Взвилась с места, нырнула в темный угол мельницы, потом вынырнула. В руках у нее мой парашют. Распластала его — не парашют, а… и назвать как, не придумаешь. Когда я спал да бредил во сне, Алена переформировала парашют в волокушу — из шелка сделала подстилку вроде матраца, из подвесной системы сшила постромки, упряжку.
«Вот, говорит, ты, Антон, ляжешь на матрац, а я впрягусь, и… Понял?» Чего тут понимать? Другое было трудно — согласиться на такое путешествие. Я грузен, как старый медведь, кроме того, вещмешок, оружие, да у Алены своих два узла. И все это волочить одной бабенке! Но… сам понимаешь, какая была ситуация, самая неподходящая, чтобы лежать на мельнице, и согласился попробовать. Сперва Алена уложила на волокушу багаж и отвезла недалечко, потом повезла меня. Она тянет где, как червь, п?лзом, где по-собачьи, на четвереньках. Я здоровой ногой и руками помогаю ей, где подтолкнусь, где подтянусь. И довезла. К концу пути я так поправился, что начал приступать больной ногой. Тогда Алена вела меня в обнимку. Хорошая женщина, преданная. На мою Марфутку похожа.
— Ты возле Алены не позабудь свою Марфутку.
— Нет, что ты… У нас с Марфуткой крепко. И у Алены с Ванюшкой тоже крепко.
Заколдованный, завороженный лес оживает. Наступил тот час, когда десантники после ночных вылазок и налетов собираются с дорог, с полей в свое гнездо прятаться на день, отдыхать, спать. На поляну со всех сторон пробираются меж деревьев небольшие группки.
Многие из возвращающихся в крови, одни от своих ран, другие запачкались об убитых гитлеровцев. Все, конечно, зверски устали, некоторым надо на перевязку, но никто не торопится ни в землянки, ни к доктору. Сгрудились на поляне и рассказывают друг другу, кто что сотворил за ночь.
Одна группа подорвала вражеский танк и перебила с десяток автоматчиков; другая остановила два грузовика с имуществом, перебила охрану, водителей, потом машины подожгла; третья захватила восемь голов крупного рогатого скота; четвертая отбила и угнала шесть подвод с продовольствием; пятая задержала походную кухню. Кроме того, в нескольких местах испорчены мосты, дороги, порвана связь, зажжены пожары.

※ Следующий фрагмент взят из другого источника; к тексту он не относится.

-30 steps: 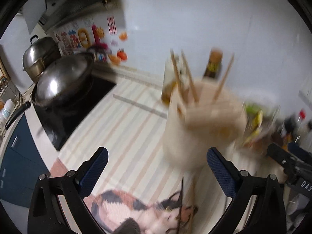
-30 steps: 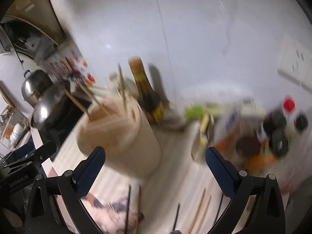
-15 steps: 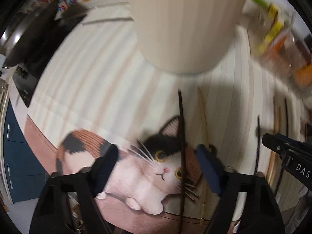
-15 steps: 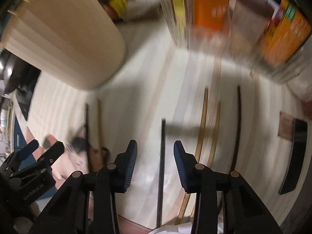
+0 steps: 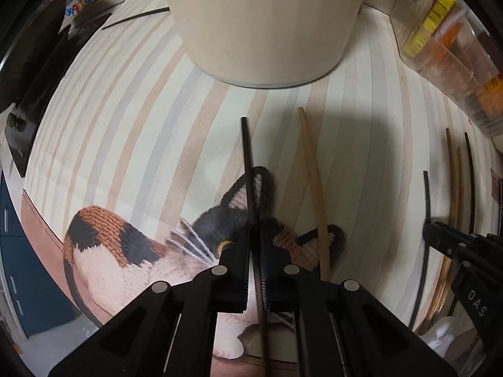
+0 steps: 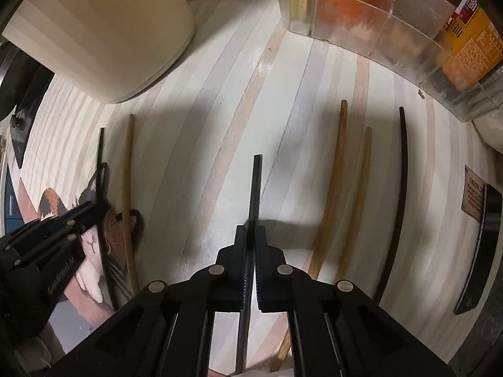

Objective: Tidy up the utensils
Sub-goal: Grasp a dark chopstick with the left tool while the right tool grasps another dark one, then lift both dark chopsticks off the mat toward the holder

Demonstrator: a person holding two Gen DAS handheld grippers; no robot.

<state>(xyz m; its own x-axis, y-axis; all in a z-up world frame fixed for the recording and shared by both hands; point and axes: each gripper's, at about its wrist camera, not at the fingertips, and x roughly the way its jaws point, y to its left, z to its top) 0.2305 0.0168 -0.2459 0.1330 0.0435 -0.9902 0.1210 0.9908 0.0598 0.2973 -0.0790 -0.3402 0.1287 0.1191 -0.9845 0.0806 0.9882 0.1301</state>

Что натворит огонь, пока неизвестно: он еще не потушен.
На поляне груда трофеев: мешки, ящики, велосипеды, обмундирование. Отдельно сложено оружие. Живые трофеи — лошади и рогатый скот — бродят по соседству, жуют еще не совсем увялую лесную траву.
Мы с Антоном толчемся среди толпы, слушаем рассказы. Они коротки, с недомолвкой, их слишком много, и размазывать не дают. Но все понимают друг друга с полуслова.
Боец Зигамуллин рассказывает, как громили фашистскую квартиру:
— Бах-бах в окошки, сразу три гранаты. Я завыл от жалости: сразу три. Дом в огне. Из него скачут немцы, босиком, в одном белье. Этих мы чирк из автомата повыше, чтобы без пересадки в Могилевскую, червей кормить. Вот один в шинели. Длинная, офицерская, мировая шинель. Этого я черканул пониже, жалко было шинель дырявить. Ну и шинель! Вот она. — И Зигамуллин распяливает шинель.